## Exercise instructions
Nothing but a number should be returned: the count of lines in the records that contain "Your".

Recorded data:
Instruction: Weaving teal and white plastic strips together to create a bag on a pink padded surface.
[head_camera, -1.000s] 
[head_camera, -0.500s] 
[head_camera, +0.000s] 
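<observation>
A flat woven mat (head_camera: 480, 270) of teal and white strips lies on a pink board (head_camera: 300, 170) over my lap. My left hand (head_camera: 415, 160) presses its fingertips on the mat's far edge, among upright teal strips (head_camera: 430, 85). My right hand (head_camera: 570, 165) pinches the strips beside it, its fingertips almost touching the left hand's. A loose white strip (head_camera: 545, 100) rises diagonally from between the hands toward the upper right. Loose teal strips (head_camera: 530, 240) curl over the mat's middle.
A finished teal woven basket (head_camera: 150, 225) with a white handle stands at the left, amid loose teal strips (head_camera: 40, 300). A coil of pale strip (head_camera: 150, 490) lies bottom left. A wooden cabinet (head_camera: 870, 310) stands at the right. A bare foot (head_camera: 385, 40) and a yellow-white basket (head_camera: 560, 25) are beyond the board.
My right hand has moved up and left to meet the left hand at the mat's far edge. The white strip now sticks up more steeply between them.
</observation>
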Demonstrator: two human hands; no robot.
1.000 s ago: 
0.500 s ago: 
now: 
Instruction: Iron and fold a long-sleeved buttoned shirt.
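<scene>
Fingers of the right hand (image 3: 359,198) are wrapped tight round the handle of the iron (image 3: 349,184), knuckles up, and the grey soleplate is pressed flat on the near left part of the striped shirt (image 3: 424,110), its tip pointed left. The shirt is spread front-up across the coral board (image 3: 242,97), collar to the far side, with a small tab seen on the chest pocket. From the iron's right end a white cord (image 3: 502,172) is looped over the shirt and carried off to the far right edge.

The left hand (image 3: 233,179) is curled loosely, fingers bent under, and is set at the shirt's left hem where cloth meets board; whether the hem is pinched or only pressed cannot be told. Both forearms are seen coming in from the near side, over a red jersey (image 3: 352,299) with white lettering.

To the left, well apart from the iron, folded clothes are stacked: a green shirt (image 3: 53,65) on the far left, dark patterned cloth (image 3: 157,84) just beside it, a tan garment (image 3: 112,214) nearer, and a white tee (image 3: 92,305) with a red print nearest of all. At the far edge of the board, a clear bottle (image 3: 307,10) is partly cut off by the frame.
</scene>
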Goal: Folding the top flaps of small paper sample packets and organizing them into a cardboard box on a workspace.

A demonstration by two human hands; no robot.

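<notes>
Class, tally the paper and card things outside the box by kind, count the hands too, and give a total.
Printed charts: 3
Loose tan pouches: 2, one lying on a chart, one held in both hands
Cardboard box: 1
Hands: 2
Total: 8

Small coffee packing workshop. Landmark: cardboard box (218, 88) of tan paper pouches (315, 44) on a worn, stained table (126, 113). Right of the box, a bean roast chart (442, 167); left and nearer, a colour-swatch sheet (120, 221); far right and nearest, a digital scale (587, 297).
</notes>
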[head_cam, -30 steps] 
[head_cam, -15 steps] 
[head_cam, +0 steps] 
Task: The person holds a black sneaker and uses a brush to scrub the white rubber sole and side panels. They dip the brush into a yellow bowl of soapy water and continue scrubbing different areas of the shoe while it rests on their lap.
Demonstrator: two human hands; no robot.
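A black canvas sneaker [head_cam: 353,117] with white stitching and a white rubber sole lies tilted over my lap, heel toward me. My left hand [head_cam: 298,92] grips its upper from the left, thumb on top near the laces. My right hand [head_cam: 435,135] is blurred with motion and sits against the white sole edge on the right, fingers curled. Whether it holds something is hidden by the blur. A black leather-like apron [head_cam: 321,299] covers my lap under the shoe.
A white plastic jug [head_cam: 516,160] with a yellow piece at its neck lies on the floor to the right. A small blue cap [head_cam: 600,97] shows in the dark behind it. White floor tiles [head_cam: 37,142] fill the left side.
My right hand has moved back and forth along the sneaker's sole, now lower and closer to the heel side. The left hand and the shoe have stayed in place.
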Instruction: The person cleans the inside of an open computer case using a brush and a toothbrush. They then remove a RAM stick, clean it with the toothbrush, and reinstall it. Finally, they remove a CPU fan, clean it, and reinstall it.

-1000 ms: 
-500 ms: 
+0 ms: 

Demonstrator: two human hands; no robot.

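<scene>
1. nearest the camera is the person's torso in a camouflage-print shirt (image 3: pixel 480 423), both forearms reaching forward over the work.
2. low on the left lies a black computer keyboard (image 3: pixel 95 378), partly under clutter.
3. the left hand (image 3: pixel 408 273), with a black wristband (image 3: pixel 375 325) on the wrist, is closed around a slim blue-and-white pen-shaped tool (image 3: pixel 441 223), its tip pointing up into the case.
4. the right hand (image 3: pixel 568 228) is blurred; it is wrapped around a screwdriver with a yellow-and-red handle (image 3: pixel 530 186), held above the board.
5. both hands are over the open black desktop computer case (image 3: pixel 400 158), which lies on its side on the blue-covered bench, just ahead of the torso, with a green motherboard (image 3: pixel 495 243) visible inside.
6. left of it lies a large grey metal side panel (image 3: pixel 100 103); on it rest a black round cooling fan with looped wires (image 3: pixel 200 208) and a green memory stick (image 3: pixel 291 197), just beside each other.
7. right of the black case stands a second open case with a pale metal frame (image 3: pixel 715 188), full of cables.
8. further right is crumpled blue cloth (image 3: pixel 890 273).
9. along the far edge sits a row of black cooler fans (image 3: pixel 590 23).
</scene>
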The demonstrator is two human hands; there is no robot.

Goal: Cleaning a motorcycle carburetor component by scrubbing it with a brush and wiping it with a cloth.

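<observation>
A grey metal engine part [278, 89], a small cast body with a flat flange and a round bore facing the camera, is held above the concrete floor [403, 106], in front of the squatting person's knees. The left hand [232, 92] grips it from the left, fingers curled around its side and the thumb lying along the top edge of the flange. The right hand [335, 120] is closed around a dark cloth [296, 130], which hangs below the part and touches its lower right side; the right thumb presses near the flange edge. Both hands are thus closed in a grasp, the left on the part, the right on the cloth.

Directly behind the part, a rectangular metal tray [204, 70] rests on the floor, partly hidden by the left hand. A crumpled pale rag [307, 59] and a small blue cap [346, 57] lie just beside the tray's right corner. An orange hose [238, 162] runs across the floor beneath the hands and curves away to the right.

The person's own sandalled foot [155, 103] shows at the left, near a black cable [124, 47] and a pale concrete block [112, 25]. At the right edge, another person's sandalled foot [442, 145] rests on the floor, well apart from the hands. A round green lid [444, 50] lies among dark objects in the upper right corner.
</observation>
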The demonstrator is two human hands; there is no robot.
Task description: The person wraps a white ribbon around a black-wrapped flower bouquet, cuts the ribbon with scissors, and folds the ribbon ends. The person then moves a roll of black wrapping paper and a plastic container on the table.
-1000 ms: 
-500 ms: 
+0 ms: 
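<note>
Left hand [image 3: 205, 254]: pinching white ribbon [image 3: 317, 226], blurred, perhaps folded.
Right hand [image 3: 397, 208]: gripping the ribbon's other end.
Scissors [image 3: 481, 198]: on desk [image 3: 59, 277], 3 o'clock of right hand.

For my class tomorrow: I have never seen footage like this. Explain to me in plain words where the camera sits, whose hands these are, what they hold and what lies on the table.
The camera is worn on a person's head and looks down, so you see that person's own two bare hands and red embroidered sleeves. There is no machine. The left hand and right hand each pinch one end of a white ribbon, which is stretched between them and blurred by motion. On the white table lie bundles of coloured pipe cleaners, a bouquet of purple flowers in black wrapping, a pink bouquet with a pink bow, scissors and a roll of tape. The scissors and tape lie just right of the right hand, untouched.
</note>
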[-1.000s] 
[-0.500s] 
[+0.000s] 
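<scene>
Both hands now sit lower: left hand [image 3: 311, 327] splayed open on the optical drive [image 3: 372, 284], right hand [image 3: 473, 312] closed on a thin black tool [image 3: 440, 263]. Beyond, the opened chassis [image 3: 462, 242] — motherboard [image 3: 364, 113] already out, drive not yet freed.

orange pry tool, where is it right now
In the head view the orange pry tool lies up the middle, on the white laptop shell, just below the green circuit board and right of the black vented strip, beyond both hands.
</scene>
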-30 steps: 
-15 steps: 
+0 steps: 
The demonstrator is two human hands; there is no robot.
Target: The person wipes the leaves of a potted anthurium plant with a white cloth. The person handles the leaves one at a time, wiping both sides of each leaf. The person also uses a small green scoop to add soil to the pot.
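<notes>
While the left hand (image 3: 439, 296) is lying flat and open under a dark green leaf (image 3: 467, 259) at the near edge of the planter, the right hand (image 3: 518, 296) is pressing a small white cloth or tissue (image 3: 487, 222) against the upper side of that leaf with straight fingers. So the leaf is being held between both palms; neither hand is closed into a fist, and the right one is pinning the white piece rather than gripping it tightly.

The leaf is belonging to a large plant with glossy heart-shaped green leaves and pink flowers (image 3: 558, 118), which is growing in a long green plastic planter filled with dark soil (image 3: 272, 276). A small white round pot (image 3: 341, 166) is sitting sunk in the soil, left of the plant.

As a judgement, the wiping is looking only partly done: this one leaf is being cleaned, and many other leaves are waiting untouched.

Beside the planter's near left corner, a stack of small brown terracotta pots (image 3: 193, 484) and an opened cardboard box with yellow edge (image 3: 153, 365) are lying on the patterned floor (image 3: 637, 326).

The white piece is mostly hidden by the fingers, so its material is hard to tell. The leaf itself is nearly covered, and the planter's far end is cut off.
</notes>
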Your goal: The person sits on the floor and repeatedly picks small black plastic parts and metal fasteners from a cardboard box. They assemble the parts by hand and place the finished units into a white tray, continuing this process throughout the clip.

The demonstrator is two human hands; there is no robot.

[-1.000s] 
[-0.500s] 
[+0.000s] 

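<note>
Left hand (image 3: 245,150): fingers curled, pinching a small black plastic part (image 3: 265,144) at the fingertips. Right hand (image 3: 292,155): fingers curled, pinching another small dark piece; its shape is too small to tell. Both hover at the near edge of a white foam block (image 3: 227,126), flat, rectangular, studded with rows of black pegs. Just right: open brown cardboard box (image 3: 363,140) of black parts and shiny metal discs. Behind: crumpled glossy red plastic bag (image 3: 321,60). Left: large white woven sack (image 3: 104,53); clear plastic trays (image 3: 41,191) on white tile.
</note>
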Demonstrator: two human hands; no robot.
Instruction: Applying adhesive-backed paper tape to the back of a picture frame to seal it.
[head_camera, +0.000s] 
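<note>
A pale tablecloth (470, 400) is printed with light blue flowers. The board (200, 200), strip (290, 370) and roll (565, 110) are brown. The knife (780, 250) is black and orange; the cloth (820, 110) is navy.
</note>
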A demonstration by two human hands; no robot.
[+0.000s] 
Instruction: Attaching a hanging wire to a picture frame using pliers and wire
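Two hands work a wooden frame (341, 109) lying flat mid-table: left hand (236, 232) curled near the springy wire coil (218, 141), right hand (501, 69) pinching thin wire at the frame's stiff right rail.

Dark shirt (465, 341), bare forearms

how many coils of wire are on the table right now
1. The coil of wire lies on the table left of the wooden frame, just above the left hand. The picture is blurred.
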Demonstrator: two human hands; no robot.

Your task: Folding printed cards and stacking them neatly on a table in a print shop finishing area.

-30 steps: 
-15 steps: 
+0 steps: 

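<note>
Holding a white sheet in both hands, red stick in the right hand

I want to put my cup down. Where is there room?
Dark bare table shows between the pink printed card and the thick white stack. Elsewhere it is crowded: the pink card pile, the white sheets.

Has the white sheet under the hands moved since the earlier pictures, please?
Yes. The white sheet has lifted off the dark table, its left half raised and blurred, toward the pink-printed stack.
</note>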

## Answer to this exercise
2